The hot spring was formed 900 years ago by a hydrothermal eruption. Its crater is around 65 m in diameter with a maximum depth of approximately 62 m and is filled with an estimated volume of 50,000 m3 of geothermal fluid.

Waiotapu, also spelled Wai-O-Tapu (Māori for “sacred waters”) is an active geothermal area at the southern end of the Okataina Volcanic Centre, just north of the Reporoa caldera, in New Zealand’s Taupo Volcanic Zone. It is 27 kilometers south of Rotorua.

The Champagne Pool is part of an extraordinary volcanic lake. Its geothermal fluid volume reaches about 50,000 cubic meters of water and gas. The deepest waters of the Champagne Pool reach temperatures of about 260°C, while on the surface it reaches about 71°C.

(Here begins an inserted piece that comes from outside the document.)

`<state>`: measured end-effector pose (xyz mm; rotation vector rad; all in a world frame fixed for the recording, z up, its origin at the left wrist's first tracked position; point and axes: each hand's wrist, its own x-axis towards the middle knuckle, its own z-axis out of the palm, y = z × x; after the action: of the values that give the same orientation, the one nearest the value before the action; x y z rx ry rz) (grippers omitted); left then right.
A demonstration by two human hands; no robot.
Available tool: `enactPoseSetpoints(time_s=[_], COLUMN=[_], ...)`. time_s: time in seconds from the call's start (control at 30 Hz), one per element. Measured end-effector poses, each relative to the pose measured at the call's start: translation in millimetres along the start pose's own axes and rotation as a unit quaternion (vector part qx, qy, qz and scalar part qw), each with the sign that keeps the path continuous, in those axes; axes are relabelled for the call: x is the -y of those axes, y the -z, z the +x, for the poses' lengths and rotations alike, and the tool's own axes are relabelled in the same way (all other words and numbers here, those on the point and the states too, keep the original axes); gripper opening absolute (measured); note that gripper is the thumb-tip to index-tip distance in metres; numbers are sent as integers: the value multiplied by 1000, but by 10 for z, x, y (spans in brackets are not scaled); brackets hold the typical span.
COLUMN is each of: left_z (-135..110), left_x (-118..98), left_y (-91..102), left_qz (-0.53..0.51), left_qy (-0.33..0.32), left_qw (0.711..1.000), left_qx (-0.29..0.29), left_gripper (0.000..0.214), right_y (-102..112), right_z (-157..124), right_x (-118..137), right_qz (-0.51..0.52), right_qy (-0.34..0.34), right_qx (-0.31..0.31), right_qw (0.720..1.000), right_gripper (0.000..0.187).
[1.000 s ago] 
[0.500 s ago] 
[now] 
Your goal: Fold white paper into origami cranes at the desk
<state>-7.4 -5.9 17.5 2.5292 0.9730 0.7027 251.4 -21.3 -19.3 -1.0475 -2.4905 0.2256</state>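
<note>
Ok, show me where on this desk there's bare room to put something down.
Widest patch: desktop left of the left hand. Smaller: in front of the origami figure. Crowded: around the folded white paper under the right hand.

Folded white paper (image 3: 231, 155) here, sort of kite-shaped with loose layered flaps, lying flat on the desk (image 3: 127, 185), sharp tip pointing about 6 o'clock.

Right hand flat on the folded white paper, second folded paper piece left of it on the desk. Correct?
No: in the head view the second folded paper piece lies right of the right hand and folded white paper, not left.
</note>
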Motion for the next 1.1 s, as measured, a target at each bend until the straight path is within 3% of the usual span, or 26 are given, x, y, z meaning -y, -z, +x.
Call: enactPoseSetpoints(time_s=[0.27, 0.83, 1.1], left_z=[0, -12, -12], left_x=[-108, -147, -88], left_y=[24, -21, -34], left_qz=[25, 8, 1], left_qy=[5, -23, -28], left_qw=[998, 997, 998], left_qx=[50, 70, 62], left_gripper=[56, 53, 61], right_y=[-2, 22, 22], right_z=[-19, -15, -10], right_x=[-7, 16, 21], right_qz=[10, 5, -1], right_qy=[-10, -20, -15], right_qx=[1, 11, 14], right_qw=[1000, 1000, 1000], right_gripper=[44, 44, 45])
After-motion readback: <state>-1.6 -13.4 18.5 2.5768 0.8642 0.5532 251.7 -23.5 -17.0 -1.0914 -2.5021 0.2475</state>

The vibrant colors come from a rich deposition of minerals and silicate. The silicate structures around the edge of the pool are teeming with microbial life. Silica is lined with bright orange from antimony-rich deposits that solidify out of the cooler water. Mercury, thallium, gold, and silver are also deposited in the rocks.

Excess water flows out of the Champagne Pool to feed another geothermal pool called Artist’s Palette, which is yellow in color because of the sulfur deposit. From there the water flows over silica mud flats to Primrose Sinister Terrace and down Primrose Terrace forming beautiful and fragile silica deposits.